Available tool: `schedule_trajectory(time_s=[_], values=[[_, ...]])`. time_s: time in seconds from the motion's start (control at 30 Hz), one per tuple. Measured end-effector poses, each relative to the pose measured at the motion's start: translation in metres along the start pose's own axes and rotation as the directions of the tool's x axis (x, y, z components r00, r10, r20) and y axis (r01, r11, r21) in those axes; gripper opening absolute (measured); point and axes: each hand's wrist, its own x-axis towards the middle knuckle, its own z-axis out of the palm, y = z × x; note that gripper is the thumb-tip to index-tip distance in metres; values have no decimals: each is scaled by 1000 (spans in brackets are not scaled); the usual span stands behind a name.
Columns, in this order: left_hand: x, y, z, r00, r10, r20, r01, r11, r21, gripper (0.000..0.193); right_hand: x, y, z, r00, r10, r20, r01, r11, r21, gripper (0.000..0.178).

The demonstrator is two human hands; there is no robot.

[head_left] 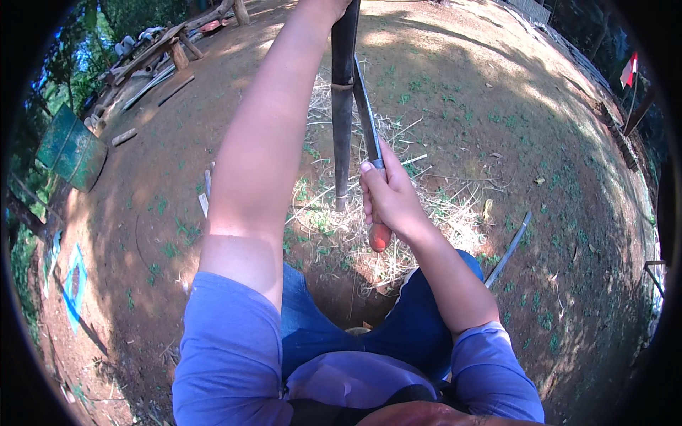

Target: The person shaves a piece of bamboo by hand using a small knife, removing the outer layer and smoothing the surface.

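Observation:
A dark bamboo pole (342, 128) stands upright in front of me, a pale ring at its joint and its lower end above strewn shavings. At the top edge my left hand (332, 7) is closed around the pole; the picture's edge cuts off most of its fingers. My right hand (389, 192) grips the handle of a machete (367, 113), its reddish butt showing below the fist. The machete's long blade points up and away, close along the right side of the pole. Whether the edge touches the bamboo I cannot tell.
Pale fibrous shavings (426, 213) cover the dirt between my knees. A thin dark strip (509, 250) lies beside my right knee. Farther left are a green drum (73, 150), a short log (124, 137) and a wooden bench (153, 53). A red and white flag (629, 69) hangs far right.

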Motion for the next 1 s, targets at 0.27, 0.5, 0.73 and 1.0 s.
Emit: schedule_trajectory(time_s=[0.27, 0.5, 0.73, 1.0], values=[[-1, 10, 2, 1000, -19, -23, 21, 997, 74, 20, -3, 5, 1, 1000, 7, 13, -8, 1000, 27, 68], [-8, 9, 10, 999, -19, -41, 22, 996, 81, 20, -8, 12, -9, 1000, 21, -3, -21, 998, 55, 70], [-10, 15, 12, 999, -36, -30, 38, 997, 70, 19, -13, -2, -7, 1000, 17, -10, -15, 992, 129, 69], [-11, 12, 20, 999, 32, 41, -29, 998, -57, 16, -27, -47, -11, 982, -184, -42, 186, 981, 47, 65]])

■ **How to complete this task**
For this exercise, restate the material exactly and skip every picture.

■ **Your solution**
Available tool: `schedule_trajectory(time_s=[_], values=[[_, ...]])`. time_s: time in seconds from the motion's start (control at 30 Hz), one per tuple. Measured end-effector poses, each relative to the pose measured at the motion's start: translation in metres along the start pose's own axes and rotation as the directions of the tool's x axis (x, y, z components r00, r10, r20) and y axis (r01, r11, r21) in those axes; gripper opening absolute (measured); point and axes: each hand's wrist, its own x-axis towards the middle knuckle, its own z-axis out of the palm, y = z × x; note that gripper is the thumb-tip to index-tip distance in metres; values have no decimals: each is scaled by 1000 (spans in brackets are not scaled); the usual span stands behind a name.
Columns, in this order: left_hand: x, y, z, r00, r10, r20, r01, r11, r21, gripper (0.000..0.193); right_hand: x, y, z, r00, r10, r20, r01, r11, r21, gripper (0.000..0.178).

The demonstrator is two human hands; there is no robot.

[head_left] 

Target: The person shaves a piece of bamboo by hand using a small knife, removing the outer layer and smoothing the surface.

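Observation:
A dark bamboo pole (342, 128) stands upright in front of me, a pale ring at its joint and its lower end above strewn shavings. At the top edge my left hand (332, 7) is closed around the pole; the picture's edge cuts off most of its fingers. My right hand (389, 192) grips the handle of a machete (367, 113), its reddish butt showing below the fist. The machete's long blade points up and away, close along the right side of the pole. Whether the edge touches the bamboo I cannot tell.
Pale fibrous shavings (426, 213) cover the dirt between my knees. A thin dark strip (509, 250) lies beside my right knee. Farther left are a green drum (73, 150), a short log (124, 137) and a wooden bench (153, 53). A red and white flag (629, 69) hangs far right.
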
Motion for the next 1 s, targets at 0.27, 0.5, 0.73 and 1.0 s.
Emit: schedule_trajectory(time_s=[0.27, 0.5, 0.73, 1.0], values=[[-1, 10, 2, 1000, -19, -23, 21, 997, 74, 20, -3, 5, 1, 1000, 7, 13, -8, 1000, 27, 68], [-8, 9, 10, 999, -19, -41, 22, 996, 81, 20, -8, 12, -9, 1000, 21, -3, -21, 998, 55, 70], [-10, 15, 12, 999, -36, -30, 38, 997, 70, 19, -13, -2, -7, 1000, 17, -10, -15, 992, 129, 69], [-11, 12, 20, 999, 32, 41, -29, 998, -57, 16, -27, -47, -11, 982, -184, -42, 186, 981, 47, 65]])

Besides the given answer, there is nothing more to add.